ASSIGNMENT: Every line of the data below is to be duplicated exactly, pictures excepted.

SUPPLIED INFORMATION:

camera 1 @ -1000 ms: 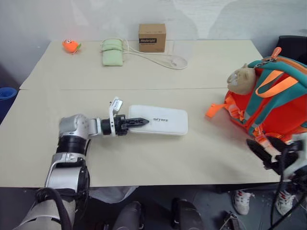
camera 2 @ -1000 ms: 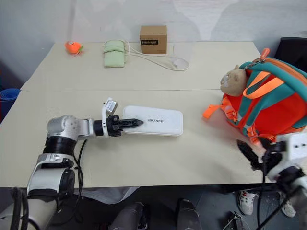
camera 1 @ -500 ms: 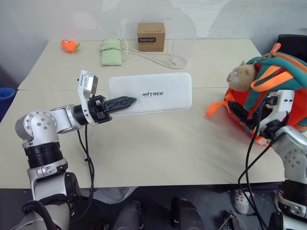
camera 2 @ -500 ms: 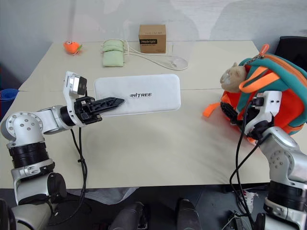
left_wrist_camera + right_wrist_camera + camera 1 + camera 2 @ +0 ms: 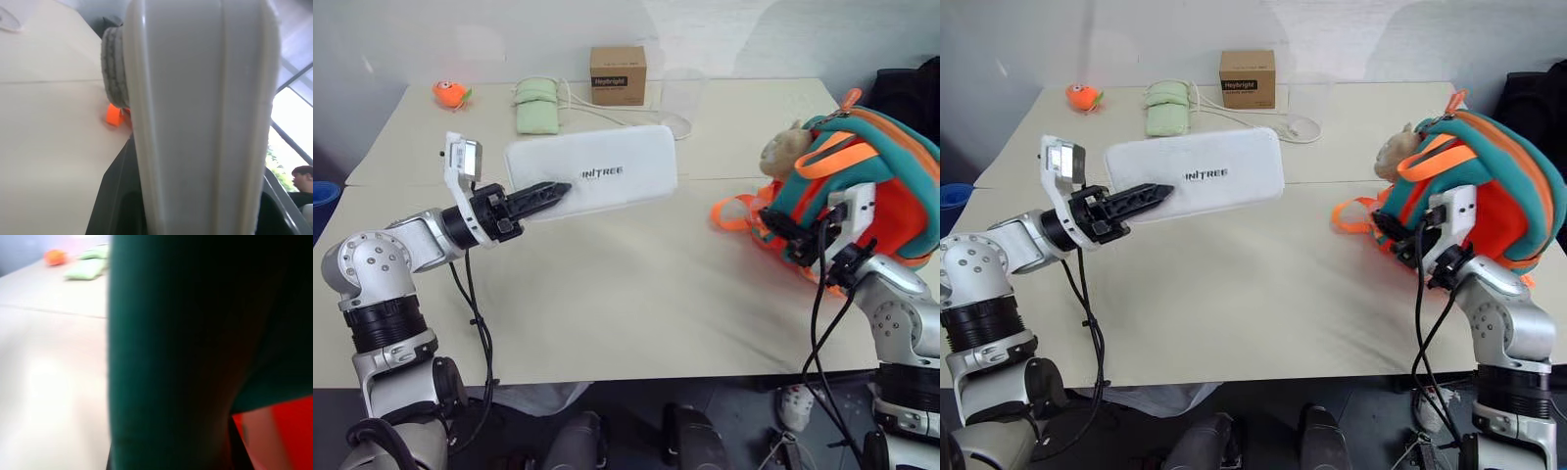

RESPONSE AREA:
camera 1 @ -1000 ms: 
camera 2 @ -1000 ms: 
camera 1 @ -500 ms: 
camera 2 @ -500 ms: 
left_wrist_camera + right_wrist_camera + camera 1 + camera 2 @ +0 ms: 

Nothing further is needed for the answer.